### TASK REQUIREMENTS
Among the records below, find each line containing the word "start" and copy it.

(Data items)

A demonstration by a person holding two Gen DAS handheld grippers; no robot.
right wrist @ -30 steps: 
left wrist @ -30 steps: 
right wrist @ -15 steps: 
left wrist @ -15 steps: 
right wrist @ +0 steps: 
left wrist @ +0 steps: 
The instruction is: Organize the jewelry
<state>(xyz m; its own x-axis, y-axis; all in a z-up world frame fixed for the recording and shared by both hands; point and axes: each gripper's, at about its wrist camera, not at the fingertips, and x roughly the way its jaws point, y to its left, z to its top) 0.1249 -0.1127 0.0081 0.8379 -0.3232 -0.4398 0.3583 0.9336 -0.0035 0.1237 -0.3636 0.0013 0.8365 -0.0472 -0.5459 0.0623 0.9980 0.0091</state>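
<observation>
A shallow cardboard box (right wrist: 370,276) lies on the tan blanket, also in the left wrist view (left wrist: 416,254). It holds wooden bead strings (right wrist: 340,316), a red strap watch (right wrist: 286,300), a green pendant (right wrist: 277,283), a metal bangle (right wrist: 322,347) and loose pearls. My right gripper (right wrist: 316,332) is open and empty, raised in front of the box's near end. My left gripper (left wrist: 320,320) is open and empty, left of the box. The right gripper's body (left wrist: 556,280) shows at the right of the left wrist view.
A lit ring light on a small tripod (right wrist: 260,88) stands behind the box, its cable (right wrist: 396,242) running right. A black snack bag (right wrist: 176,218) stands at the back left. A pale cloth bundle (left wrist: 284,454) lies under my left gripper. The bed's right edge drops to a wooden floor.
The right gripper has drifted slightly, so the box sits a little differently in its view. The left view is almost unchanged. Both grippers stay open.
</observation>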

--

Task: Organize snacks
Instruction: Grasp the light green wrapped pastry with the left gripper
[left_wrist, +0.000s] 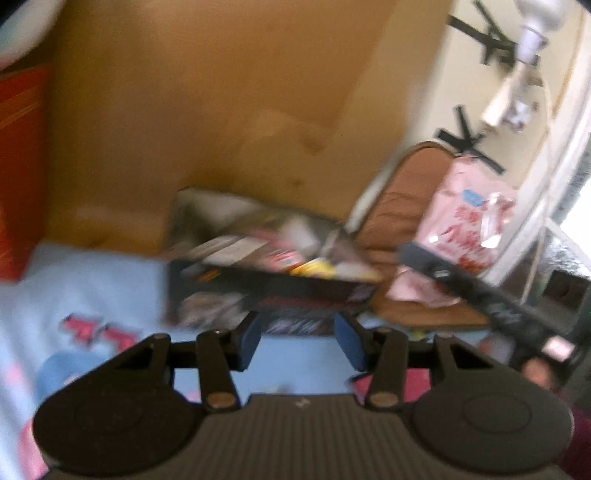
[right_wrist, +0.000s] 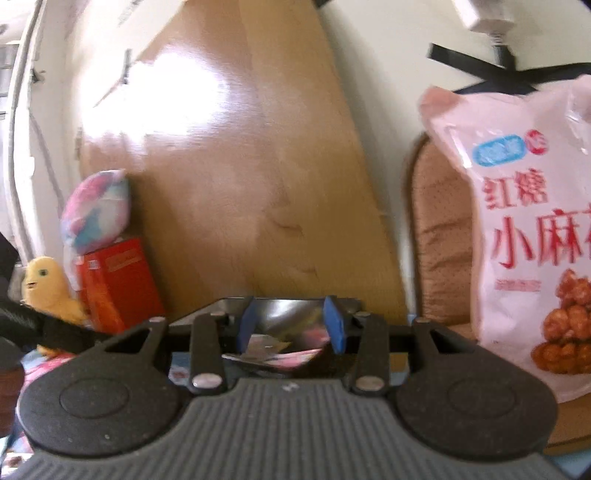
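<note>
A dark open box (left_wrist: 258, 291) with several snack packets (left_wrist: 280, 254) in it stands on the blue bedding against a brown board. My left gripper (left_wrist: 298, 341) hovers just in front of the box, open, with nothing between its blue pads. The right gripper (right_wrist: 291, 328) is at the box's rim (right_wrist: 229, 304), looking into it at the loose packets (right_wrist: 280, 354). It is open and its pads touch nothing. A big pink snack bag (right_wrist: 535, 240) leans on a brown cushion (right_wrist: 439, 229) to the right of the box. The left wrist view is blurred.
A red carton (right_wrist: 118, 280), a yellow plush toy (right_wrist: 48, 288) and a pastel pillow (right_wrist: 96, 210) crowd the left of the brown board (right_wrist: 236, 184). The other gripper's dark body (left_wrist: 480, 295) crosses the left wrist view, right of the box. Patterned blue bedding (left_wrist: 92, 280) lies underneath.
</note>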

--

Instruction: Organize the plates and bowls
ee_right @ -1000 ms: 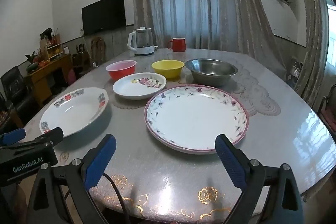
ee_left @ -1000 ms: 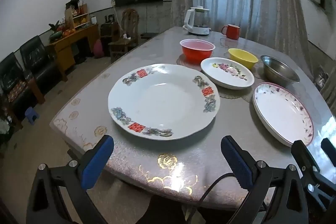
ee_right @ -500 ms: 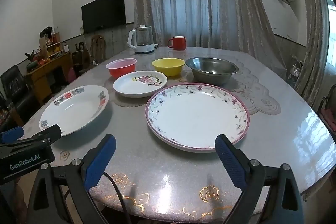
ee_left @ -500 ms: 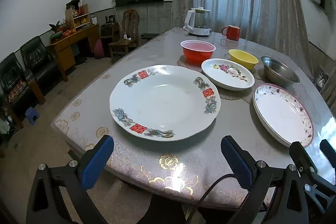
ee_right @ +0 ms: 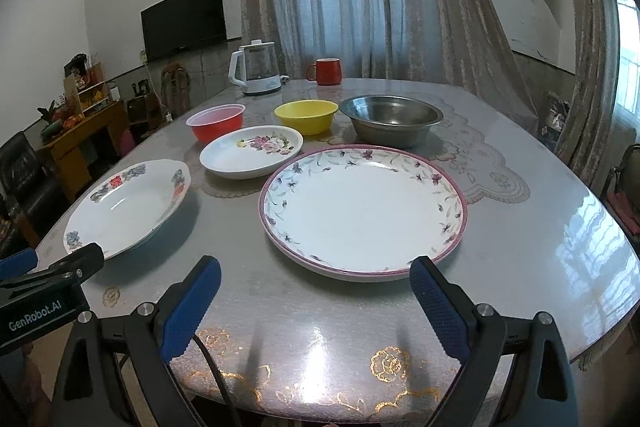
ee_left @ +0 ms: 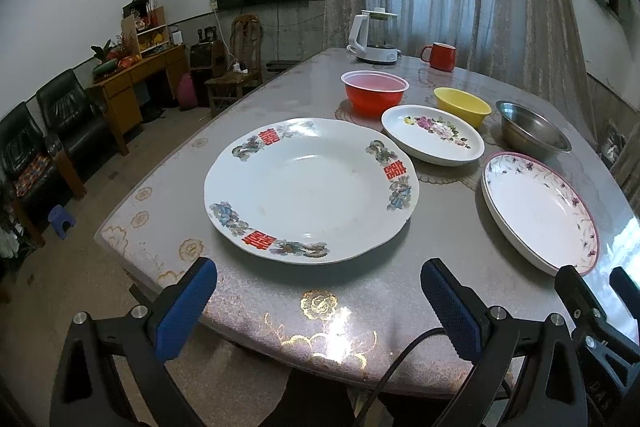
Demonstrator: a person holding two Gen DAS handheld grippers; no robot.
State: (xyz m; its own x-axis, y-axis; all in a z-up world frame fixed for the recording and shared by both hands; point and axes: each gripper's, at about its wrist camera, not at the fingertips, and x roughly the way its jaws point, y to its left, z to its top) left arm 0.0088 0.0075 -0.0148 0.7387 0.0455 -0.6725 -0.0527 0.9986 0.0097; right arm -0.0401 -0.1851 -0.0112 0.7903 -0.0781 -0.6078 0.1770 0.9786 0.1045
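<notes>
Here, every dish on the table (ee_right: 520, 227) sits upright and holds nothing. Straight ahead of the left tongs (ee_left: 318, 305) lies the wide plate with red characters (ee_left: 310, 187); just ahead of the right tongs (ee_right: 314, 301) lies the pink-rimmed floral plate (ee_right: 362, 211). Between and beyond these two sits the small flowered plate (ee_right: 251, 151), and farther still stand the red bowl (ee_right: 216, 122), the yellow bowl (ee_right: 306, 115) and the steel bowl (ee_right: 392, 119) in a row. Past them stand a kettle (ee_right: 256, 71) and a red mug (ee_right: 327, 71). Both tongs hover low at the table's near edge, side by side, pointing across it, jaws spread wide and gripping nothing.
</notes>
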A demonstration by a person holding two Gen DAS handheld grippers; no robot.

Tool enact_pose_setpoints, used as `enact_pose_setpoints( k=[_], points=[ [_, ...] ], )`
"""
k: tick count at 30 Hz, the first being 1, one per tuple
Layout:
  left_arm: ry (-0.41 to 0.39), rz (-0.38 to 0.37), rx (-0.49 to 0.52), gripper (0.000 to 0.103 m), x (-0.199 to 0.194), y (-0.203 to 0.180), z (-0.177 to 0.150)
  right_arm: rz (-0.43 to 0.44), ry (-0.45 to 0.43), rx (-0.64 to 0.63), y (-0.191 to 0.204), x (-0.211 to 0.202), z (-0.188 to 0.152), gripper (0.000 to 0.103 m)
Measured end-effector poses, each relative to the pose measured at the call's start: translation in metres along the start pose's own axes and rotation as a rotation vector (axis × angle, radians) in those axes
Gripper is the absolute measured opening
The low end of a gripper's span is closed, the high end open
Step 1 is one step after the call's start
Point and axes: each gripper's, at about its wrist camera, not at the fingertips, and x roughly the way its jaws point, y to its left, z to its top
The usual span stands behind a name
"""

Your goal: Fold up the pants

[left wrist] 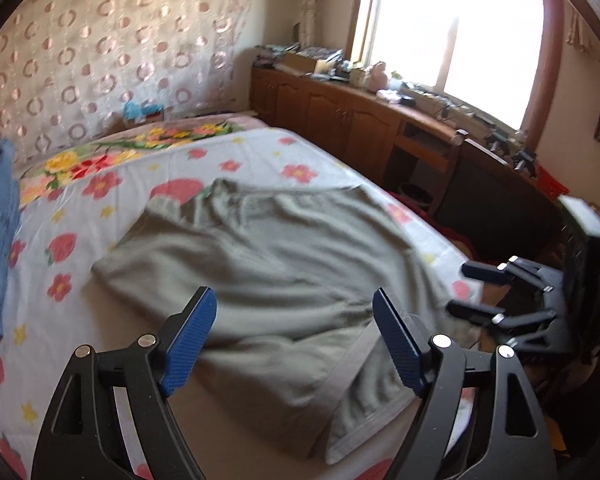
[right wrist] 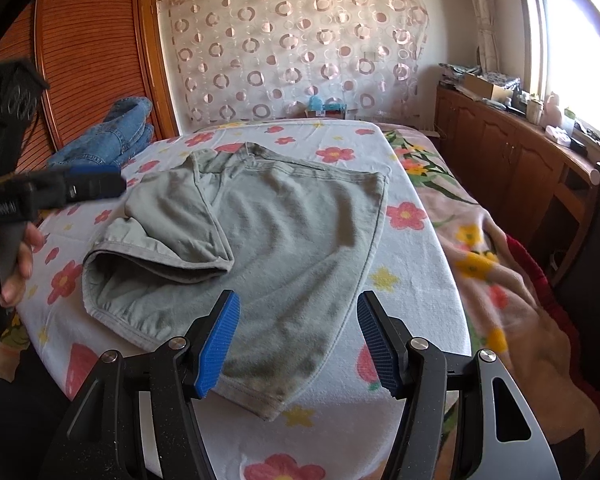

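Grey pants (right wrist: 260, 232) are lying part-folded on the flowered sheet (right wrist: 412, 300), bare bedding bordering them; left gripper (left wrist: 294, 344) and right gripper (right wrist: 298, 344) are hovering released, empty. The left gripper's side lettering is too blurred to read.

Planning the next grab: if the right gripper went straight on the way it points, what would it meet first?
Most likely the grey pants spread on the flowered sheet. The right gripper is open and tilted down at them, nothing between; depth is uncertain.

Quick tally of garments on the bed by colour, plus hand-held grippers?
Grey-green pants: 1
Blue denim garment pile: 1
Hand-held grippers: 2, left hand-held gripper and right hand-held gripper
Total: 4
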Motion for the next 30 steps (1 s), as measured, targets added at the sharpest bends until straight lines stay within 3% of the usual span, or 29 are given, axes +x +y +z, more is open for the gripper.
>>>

### RESPONSE AREA
Measured end-effector poses, each relative to the pose measured at the call's start: translation in metres along the start pose's own axes and rotation as a rotation vector (axis × angle, radians) in those axes
Step 1 is one step after the call's start

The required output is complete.